● Task directions: Return all of the data exactly, with nothing left out but the pictures.

● Supplied information:
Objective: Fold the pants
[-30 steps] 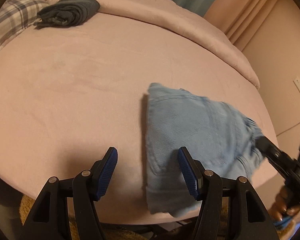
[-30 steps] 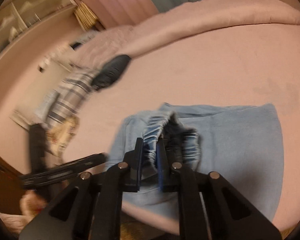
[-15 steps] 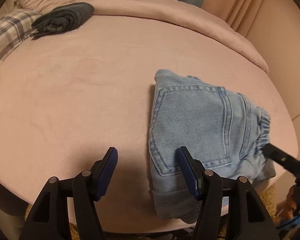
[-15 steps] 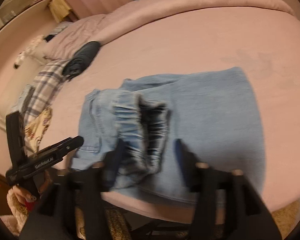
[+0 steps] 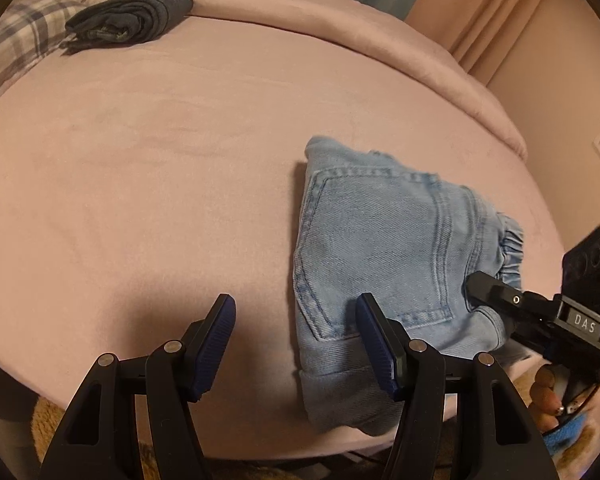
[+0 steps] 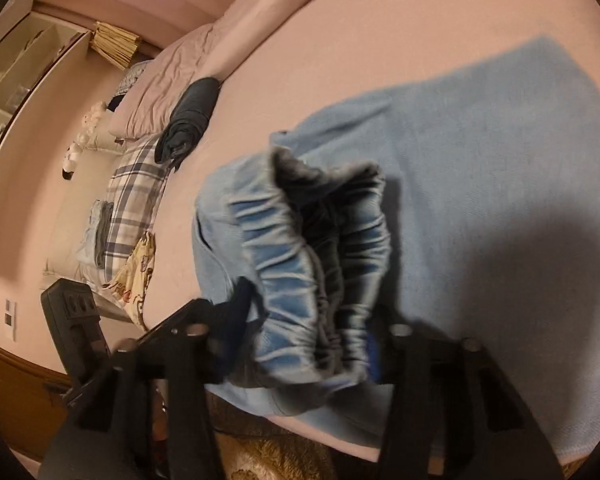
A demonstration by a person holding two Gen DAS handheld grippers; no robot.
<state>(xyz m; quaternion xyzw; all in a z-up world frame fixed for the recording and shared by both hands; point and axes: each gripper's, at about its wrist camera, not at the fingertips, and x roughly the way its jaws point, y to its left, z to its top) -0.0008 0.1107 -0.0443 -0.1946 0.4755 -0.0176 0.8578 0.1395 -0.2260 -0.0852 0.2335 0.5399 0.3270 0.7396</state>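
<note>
Light blue denim pants point(image 5: 384, 248) lie folded on the pink bed, back pocket up, near the front right edge. My left gripper point(image 5: 296, 340) is open and empty; its right finger hovers over the pants' lower left part. My right gripper point(image 6: 308, 340) is open, its jaws spread on either side of the gathered elastic waistband point(image 6: 316, 280). It shows in the left wrist view point(image 5: 500, 300) at the pants' right end. The pants also fill the right wrist view point(image 6: 480, 168).
A folded dark garment point(image 5: 132, 16) lies at the far left of the bed point(image 5: 160, 160), also in the right wrist view point(image 6: 190, 120). A plaid pillow point(image 5: 16, 44) and a pink rolled duvet point(image 5: 340, 32) lie at the back. The bed's front edge is close below the grippers.
My right gripper was shut on the waistband, has laid it down on the folded pants and opened. The left gripper stayed open and moved a little closer.
</note>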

● Your response:
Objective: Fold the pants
[-30 steps] 
[-30 steps] 
[-15 steps] 
[-15 steps] 
[+0 steps] 
[+0 steps] 
A demonstration by a person holding two Gen DAS handheld grippers; no robot.
<state>(xyz m; quaternion xyzw; all in a z-up world frame fixed for the recording and shared by both hands; point and axes: each gripper's, at about its wrist camera, not at the fingertips, and x roughly the way its jaws point, y to its left, z to its top) -0.0008 0.1107 -0.0443 -0.1946 0.4755 -0.0176 0.8578 0.1395 -0.2260 -0.0852 0.2335 0.5399 0.3270 0.7396</state>
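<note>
Light blue denim pants point(image 5: 384, 248) lie folded on the pink bed, back pocket up, near the front right edge. My left gripper point(image 5: 296, 340) is open and empty; its right finger hovers over the pants' lower left part. My right gripper point(image 6: 308, 340) is open, its jaws spread on either side of the gathered elastic waistband point(image 6: 316, 280). It shows in the left wrist view point(image 5: 500, 300) at the pants' right end. The pants also fill the right wrist view point(image 6: 480, 168).
A folded dark garment point(image 5: 132, 16) lies at the far left of the bed point(image 5: 160, 160), also in the right wrist view point(image 6: 190, 120). A plaid pillow point(image 5: 16, 44) and a pink rolled duvet point(image 5: 340, 32) lie at the back. The bed's front edge is close below the grippers.
My right gripper was shut on the waistband, has laid it down on the folded pants and opened. The left gripper stayed open and moved a little closer.
</note>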

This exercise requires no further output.